Types of clusters—strength
Classic 5 X 1 cluster: Using a load that is about 90 percent of your one rep max (RM), perform one rep, rack or drop the bar, rest 10–15 seconds, and then repeat for five total reps and a total rest of three minutes. Repeat for the desired number of sets (often written as 5(1)). This method has you lifting five reps with what is roughly your 3–4RM and always increases maximum strength.
Types of clusters—hypertrophy
It is believed that for hypertrophy to take place lactic acid is required (Schoenfeld 2010), so these cluster techniques initially require higher reps before a short rest. These techniques have the benefit of improving both strength and power.
Thibaudeau’s extended fives: Using a 6RM load, perform five reps, rest for 10–15 seconds, and perform two more reps. Rest another 10–15 seconds and perform one final rep. Rest for 2–3 minutes and repeat for the desired number of sets. Make sure to rack the weight for every rest period! With this technique, you perform eight reps with your 6RM—a brilliant stimulus for hypertrophy.

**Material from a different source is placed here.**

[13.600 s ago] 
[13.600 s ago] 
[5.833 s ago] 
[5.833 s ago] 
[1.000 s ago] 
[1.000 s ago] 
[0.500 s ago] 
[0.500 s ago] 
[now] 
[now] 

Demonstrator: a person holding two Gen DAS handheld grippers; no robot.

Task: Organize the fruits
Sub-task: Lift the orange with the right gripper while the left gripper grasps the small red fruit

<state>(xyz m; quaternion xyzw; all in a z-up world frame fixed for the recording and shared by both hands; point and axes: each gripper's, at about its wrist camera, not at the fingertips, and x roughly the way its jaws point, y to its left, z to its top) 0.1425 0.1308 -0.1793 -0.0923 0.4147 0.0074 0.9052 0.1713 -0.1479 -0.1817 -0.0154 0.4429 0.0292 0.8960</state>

Verkhoshansky extended set: Here you perform 15 reps with 85 percent of your 1RM with inter-set rest periods of 30–45 seconds. This is usually done as a finisher after other strength work and can be brutal. You perform as many reps as possible, rest briefly, and then go again in this fashion until you hit 15 reps. It may go something like this: eight reps, 30 seconds rest, three reps, 30 seconds rest, two reps, 40 seconds rest, one rep, 45 seconds rest, one final rep, and then run for the sick bucket (Verkhoshansky 1967).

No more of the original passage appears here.